Era uma vez ela, que – na verdade – é eu. Como explicar que não sabe enganar a si mesma e, em vez de mentir sobre o que quer, prefere se dizer a verdade?
Não gostaria de estar numa varanda sentindo a brisa gelada em sua pele e ouvindo o balançar das folhas da árvore. A árvore que se mantém em pé e sozinha durante todo o tempo, no sol ou na chuva, como para lembrá-lhe que é preciso se sustentar nas próprias raízes longas e profundas.
Que tenho a ver com a árvore?
O que ela sente é a angústia de uma saudade que só passaria depois que encostasse a cabeça no peito do homem e dormisse. Não em paz, pois ele nunca lhe dera a calma necessária para mergulhar tranquila no escuro. Mas dormiria encostada no peito e ele a abraçaria como quando criança era envolvida pelos braços do pai.
Olhava para os lados, mas não havia ninguém, e se existisse pessoa, que faria? Daria as costas para provar que é capaz de ultrapassar dores sozinha, sem o auxilio de quem jamais a entenderia. Porque os outros nada sabem de nós. E nós também pouco sabemos.
Ela – não queria casamento nem filhos; almejava morar num hotel – alcançou a plenitude ao realizar todos os desejos e fantasias? Mal sabia que a realização joga uma pessoa no mais completo vazio. Ela, que sempre quisera ter um homem, mas não o tem como gostaria. Ela, que quis ser livre desde quando abriu os olhos pela primeira vez e se tornou tão livre que chega a se perguntar: então querer é poder?
Com que cara se dirigir a Deus para lhe pedir alguma coisa se tudo que pediu teve e, nem sempre, o que teve mostrou-se bom? Pediu, recebeu, doeu. Depois, chorando, admitiu: “Não aguento mais”.
Não quero mais correr o risco de pedir e ter. Que Deus faça conforme achar que deve, pois estou muda diante Dele que tanto deu. Quer me mostrar que a vida nada tem a ver com o que tive até agora?
Estou cansada de saber coisas, de ver e de sentir tudo e tanto. E só o peito quente do homem serviria nessa hora.
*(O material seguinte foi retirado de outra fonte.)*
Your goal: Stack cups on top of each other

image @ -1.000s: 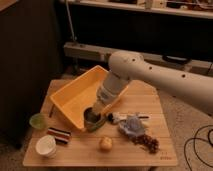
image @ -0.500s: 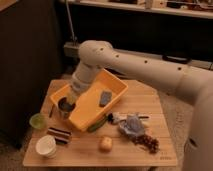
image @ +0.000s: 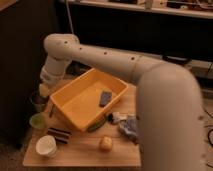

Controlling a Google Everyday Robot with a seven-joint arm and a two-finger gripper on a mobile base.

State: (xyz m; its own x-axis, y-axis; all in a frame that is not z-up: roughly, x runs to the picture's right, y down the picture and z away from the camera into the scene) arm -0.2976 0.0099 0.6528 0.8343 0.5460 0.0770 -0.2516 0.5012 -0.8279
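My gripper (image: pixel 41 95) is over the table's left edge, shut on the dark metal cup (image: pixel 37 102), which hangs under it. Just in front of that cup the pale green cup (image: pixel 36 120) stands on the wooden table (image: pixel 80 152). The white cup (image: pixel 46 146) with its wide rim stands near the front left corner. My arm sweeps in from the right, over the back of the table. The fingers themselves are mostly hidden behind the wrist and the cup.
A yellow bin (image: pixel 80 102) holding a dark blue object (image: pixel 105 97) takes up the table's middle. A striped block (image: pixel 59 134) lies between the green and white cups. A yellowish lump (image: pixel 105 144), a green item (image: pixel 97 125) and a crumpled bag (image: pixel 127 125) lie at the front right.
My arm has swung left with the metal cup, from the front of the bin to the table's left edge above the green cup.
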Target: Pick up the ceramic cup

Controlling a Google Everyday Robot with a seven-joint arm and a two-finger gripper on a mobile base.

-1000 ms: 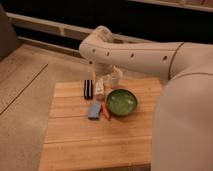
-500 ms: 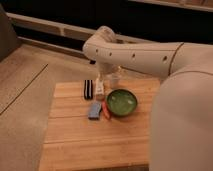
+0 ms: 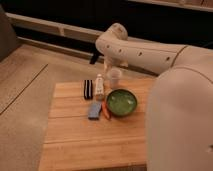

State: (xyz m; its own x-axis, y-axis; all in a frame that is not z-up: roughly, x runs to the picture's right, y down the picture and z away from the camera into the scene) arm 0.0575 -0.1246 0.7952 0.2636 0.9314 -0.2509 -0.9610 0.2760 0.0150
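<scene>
The ceramic cup [image 3: 115, 78] is small and pale off-white. It is near the table's far edge, just behind the green bowl [image 3: 121, 102] and right of the slim white bottle [image 3: 100, 85]. My gripper [image 3: 108, 66] hangs from the white arm [image 3: 135, 50] and sits right at the cup's upper left side, against its rim. I cannot tell whether the cup stands on the wood or is held just above it.
On the wooden table [image 3: 85, 140] lie a dark striped bar [image 3: 88, 89], a blue sponge-like block [image 3: 94, 110] and an orange carrot-like stick [image 3: 105, 110]. My white body [image 3: 180, 120] covers the table's right side. A dark wall runs behind.
The arm and gripper have shifted slightly left and down by the cup. The cup has stayed at nearly the same place. Nothing else moved.
</scene>
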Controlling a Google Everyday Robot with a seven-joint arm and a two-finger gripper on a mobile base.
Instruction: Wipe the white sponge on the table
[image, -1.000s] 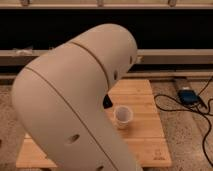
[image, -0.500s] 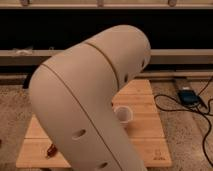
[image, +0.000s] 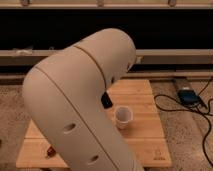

Mas não posso continuar pedindo cegamente. É capaz de eu ter e depois não aguentar todos os outros dias em que o homem se nega. Não quero pagar um momento de alegria com contínuos dias de dor.
Parece que ninguém sai dessa vida impunemente. Paga-se por tudo. E quanto mais se dá mais se exige. O preço foi tão alto que até agora estou sem palavras. Reduzida à inteira quietude perante os homens e ao absoluto silêncio de Deus.